**** Provided records ****
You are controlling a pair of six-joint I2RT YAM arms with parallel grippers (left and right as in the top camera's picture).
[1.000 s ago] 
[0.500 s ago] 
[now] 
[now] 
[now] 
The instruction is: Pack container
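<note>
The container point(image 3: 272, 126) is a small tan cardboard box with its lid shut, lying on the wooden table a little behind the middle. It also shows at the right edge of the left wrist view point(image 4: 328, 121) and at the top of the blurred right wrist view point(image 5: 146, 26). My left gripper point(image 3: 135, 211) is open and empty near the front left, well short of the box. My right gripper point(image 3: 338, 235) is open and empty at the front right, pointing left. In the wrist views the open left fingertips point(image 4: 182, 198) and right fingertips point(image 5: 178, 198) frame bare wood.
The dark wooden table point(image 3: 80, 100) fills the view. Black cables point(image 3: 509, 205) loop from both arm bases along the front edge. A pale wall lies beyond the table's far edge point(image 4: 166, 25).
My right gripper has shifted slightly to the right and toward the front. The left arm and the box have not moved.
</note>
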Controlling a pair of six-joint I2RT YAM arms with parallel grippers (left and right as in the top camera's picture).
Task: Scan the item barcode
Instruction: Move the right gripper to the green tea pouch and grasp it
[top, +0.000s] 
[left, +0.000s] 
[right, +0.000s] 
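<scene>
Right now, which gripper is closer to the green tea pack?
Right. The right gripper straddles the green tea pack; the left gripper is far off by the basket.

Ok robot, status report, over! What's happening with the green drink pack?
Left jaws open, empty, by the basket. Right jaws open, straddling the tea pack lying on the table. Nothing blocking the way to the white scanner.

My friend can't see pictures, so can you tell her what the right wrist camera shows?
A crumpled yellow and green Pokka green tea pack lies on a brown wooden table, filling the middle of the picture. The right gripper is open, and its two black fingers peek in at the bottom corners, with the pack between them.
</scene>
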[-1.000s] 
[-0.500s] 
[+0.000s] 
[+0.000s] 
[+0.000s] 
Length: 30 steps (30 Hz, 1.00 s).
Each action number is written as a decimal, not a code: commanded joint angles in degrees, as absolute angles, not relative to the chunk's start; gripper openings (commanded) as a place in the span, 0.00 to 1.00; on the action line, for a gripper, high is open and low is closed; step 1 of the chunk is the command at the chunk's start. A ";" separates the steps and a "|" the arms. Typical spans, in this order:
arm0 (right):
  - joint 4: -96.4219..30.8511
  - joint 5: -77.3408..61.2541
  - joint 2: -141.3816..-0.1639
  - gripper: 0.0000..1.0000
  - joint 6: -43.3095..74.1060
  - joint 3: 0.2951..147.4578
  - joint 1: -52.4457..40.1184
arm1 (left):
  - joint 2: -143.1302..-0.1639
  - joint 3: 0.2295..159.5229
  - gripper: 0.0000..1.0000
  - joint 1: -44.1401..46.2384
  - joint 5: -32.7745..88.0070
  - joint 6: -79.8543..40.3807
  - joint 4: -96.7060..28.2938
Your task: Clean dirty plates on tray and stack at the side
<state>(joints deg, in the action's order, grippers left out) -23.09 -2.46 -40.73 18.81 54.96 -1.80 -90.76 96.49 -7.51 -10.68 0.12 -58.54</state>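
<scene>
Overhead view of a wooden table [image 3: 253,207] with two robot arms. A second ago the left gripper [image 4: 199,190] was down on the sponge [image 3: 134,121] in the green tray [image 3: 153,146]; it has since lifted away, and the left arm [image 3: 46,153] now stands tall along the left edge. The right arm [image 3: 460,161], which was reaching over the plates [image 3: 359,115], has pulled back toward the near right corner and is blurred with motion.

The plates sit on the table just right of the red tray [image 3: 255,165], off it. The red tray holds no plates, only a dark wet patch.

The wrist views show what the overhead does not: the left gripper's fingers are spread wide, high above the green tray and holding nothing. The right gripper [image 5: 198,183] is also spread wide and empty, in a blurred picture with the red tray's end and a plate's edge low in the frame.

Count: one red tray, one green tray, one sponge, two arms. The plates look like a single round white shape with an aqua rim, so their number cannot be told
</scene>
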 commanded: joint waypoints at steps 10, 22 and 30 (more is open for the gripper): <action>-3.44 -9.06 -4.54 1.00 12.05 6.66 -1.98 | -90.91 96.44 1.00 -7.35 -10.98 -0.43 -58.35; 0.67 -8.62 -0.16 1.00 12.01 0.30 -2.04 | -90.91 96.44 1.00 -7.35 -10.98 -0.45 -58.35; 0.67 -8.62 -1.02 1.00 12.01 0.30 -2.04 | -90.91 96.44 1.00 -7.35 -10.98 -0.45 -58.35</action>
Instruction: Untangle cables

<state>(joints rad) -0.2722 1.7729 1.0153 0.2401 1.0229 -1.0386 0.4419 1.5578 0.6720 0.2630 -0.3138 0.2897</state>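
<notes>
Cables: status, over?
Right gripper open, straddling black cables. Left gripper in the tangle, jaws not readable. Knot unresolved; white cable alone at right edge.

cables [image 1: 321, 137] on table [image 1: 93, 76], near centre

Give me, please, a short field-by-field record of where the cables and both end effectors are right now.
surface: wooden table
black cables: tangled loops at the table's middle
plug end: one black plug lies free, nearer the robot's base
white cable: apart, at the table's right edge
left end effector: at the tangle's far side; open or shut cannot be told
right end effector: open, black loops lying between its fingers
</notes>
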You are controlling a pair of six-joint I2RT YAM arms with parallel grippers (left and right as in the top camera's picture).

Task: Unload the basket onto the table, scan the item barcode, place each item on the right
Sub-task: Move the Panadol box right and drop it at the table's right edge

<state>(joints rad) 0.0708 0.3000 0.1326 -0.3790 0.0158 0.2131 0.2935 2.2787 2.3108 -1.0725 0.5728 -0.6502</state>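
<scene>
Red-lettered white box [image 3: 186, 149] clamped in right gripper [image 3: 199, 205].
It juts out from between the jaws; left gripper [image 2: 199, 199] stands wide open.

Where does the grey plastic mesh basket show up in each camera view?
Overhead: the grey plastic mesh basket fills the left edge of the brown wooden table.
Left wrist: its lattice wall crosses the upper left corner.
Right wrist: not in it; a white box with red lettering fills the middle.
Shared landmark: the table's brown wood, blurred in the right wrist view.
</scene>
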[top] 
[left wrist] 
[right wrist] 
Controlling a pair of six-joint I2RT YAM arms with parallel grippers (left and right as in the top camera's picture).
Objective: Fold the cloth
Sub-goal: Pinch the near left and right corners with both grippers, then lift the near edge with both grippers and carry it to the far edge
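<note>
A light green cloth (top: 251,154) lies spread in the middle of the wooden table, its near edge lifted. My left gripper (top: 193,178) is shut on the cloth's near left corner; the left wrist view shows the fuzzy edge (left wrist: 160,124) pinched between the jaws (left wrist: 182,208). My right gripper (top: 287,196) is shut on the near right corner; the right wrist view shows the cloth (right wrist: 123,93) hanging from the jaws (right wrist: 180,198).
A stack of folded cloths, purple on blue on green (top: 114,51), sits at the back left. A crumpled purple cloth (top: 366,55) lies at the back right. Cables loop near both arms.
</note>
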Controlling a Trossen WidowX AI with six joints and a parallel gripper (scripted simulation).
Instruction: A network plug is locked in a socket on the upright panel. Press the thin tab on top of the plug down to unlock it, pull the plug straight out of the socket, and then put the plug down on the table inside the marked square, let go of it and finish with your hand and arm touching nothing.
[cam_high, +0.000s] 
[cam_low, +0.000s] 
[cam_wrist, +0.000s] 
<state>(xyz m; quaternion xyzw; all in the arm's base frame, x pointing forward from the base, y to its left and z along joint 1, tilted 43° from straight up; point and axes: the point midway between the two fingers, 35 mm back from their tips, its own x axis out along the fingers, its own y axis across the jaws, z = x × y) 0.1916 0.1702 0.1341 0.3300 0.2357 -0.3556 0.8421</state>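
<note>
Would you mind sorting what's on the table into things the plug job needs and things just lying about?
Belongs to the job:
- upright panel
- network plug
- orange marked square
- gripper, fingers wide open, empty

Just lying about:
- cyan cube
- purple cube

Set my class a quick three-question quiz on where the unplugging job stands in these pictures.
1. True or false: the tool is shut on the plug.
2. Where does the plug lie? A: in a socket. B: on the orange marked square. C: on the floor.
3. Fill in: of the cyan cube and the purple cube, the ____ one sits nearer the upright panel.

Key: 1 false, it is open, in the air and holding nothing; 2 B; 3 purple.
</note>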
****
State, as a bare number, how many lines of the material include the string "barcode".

> **Answer to this task**
2